■ Data extract:
▬▬▬▬▬▬

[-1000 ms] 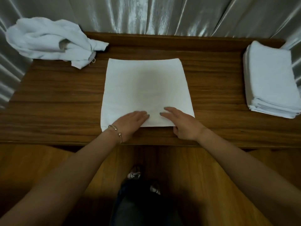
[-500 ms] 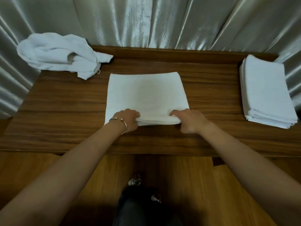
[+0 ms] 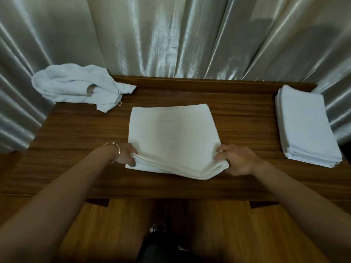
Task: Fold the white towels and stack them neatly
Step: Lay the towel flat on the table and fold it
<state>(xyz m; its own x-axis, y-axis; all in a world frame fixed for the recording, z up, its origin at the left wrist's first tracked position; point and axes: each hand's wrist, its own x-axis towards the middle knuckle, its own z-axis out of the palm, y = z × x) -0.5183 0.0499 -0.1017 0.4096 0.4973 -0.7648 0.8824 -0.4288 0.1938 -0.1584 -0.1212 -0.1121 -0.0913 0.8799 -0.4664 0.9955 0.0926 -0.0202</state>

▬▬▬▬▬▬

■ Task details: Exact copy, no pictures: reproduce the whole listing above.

■ Output below:
[-1000 ms] 
[-500 ms] 
[+0 ms] 
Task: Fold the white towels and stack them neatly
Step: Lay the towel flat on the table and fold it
<state>(xyz m; its own x-axis, y-axis; all in a world frame fixed for the recording, z up, its origin at the left wrist's first tracked position; point and axes: each hand's wrist, its own x-axis towards the middle knuckle, its own z-axis out of the palm, y = z × x) -0.5183 0.0499 -0.1017 0.4096 0.4973 -0.7648 0.8824 -0.4288 0.1938 -0.1584 -0.1212 -0.1121 -0.0913 0.8799 -0.4664 0.9955 0.0926 -0.0202</state>

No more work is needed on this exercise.